Table of Contents

Control Reasoning and Chain-of-Thought in Conversations

Reasoning models produce intermediate "thinking" tokens before generating their final answer. This chain-of-thought process improves accuracy on complex tasks like math, logic, and multi-step analysis, but costs extra tokens and time. LM-Kit.NET's ReasoningLevel property gives you a dial to control how much reasoning a model performs. This tutorial shows how to configure reasoning levels for different task types and measure the quality and performance trade-offs.

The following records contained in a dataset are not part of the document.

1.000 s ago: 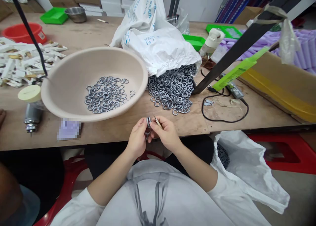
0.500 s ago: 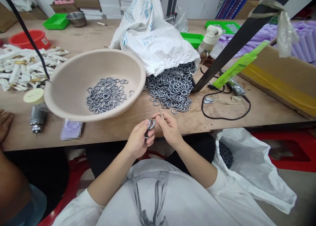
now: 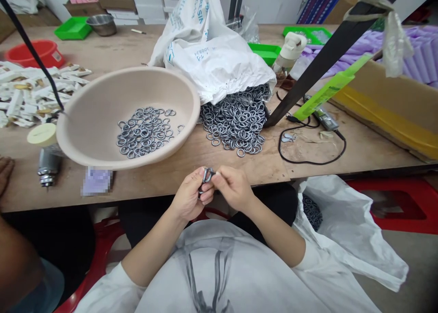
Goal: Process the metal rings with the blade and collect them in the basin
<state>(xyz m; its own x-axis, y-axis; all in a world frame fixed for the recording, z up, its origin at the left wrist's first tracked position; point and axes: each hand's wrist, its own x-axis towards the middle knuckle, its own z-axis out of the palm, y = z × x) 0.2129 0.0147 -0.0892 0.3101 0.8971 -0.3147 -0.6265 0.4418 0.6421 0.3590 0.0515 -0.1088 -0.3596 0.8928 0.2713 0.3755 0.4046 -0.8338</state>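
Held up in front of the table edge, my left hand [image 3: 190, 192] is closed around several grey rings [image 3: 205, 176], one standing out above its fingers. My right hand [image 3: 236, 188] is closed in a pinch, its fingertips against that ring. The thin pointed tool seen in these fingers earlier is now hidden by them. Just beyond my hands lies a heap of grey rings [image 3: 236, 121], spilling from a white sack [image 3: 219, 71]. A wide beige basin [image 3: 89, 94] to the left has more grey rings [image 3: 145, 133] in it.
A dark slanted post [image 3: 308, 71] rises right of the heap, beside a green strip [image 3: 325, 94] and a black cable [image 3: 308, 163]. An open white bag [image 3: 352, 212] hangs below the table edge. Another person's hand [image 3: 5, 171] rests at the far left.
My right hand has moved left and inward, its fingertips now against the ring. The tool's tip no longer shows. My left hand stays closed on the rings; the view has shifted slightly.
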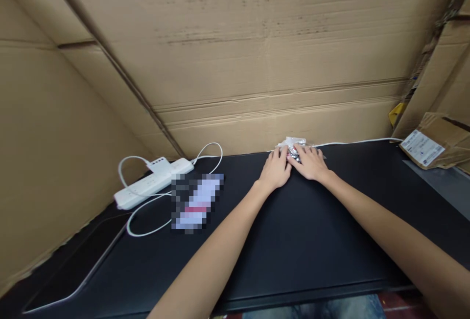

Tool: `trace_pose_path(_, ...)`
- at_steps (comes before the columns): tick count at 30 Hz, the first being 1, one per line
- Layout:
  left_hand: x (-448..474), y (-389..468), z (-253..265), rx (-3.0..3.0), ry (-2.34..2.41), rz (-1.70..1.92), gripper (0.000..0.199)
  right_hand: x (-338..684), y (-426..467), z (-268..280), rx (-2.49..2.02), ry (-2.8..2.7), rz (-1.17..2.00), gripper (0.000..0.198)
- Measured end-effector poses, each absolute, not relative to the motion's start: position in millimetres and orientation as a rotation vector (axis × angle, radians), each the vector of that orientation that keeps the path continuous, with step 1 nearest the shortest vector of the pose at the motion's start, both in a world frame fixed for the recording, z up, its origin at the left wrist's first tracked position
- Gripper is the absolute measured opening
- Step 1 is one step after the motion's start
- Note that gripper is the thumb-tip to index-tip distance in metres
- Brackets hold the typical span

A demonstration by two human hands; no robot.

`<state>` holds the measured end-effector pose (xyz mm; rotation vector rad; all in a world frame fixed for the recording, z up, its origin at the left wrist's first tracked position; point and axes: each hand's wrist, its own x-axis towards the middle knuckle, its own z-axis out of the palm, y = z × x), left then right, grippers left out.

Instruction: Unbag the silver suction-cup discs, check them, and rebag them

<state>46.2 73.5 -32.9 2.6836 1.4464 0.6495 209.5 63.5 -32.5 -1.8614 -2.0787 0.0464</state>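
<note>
At the far edge of the black table (304, 231), against the cardboard wall, lies a small clear plastic packet (291, 141) with shiny silvery and some reddish content. My left hand (276, 167) grips its left side, fingers bent over it. From the right, my right hand (311, 162) closes on the same packet, its thumb near the left hand's. Both hands cover most of the packet, so what is inside cannot be made out.
White power strip (147, 187) with a plugged-in charger (160, 166) and looping white cable (141, 234) at left. Beside it lies a pixelated phone-like object (198, 204). A dark flat panel (81, 260) sits front left. Right: a labelled cardboard box (436, 138). Cardboard walls (257, 55) enclose the table.
</note>
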Motion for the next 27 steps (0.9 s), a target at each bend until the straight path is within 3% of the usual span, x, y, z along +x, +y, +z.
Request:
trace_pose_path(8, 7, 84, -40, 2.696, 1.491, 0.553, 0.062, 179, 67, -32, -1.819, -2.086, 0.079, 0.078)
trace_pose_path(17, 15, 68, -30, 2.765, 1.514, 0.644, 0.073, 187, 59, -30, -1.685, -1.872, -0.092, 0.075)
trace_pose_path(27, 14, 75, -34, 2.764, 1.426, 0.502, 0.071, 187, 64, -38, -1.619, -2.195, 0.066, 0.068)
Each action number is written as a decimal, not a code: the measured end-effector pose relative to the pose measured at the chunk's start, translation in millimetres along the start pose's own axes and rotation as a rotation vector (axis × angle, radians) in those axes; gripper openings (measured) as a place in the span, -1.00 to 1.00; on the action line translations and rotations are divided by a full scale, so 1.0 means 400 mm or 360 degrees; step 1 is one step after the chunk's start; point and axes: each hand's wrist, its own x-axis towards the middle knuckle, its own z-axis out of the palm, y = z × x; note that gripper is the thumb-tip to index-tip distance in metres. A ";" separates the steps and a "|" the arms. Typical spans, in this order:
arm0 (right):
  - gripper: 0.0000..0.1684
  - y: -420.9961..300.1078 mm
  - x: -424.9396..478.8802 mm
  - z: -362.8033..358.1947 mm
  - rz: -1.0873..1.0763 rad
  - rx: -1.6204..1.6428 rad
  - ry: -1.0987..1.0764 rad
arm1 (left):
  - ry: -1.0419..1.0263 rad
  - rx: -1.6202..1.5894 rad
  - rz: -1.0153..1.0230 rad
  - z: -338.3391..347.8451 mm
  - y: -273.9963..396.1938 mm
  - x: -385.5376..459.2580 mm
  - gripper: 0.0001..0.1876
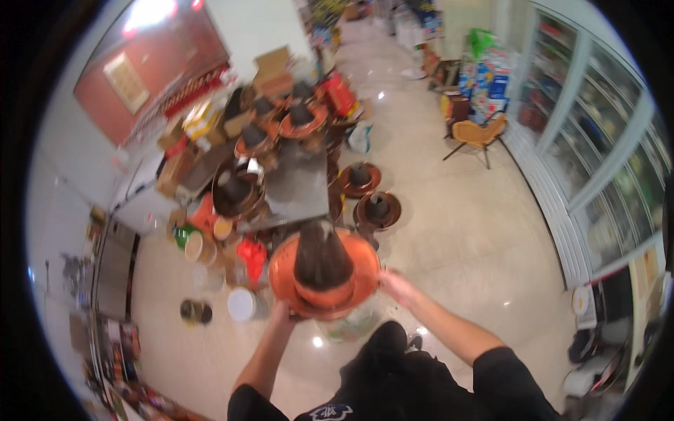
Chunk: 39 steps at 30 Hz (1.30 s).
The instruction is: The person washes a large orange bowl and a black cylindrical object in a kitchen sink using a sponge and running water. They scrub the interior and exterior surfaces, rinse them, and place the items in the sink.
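Note:
In front of my body I hold up a copper hot pot [363,258] with a wide rim and a dark, tapering chimney [322,258] at its centre. My left hand [288,311] grips its lower left side, the fingers partly hidden under the rim. On the right side my right hand [397,286] clasps the edge, its fingertips blurred and partly behind the pot. Just beyond the pot stands a metal-topped table [297,181]. Similar copper pots, including one at the table's far end [303,117] and a darker one at its near left [237,192], rest there.
More copper pots, such as this one [377,209], stand right of the table. A white bucket [243,305] and a dark jar [196,312] sit on the floor at left. A wicker chair [479,130] stands near glass-door refrigerators [590,121]. Cardboard boxes [202,123] pile up behind the table.

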 end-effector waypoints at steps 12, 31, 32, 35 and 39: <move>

Why Reasoning Control Matters

Two real-world problems that reasoning control solves:

  1. Balancing speed vs. accuracy per task. A customer support bot answering "What are your business hours?" doesn't need chain-of-thought reasoning. But the same bot solving "Calculate the total cost with the 15% loyalty discount, $8.50 shipping, and the buy-2-get-1-free promotion" benefits from step-by-step reasoning. Setting ReasoningLevel.None for simple queries and ReasoningLevel.High for complex ones optimizes both latency and correctness.
  2. Controlling token budgets in production. Reasoning tokens count toward context usage and generation time. For high-throughput systems, setting ReasoningLevel.Low caps the reasoning overhead while still allowing the model to show its work on tricky inputs.

Prerequisites

Requirement Minimum
.NET SDK 8.0+
Chat model A model with reasoning capability (e.g., qwen3:4b, qwen3:8b)
VRAM 4 GB+

Models without reasoning support will ignore the ReasoningLevel setting and produce normal completions.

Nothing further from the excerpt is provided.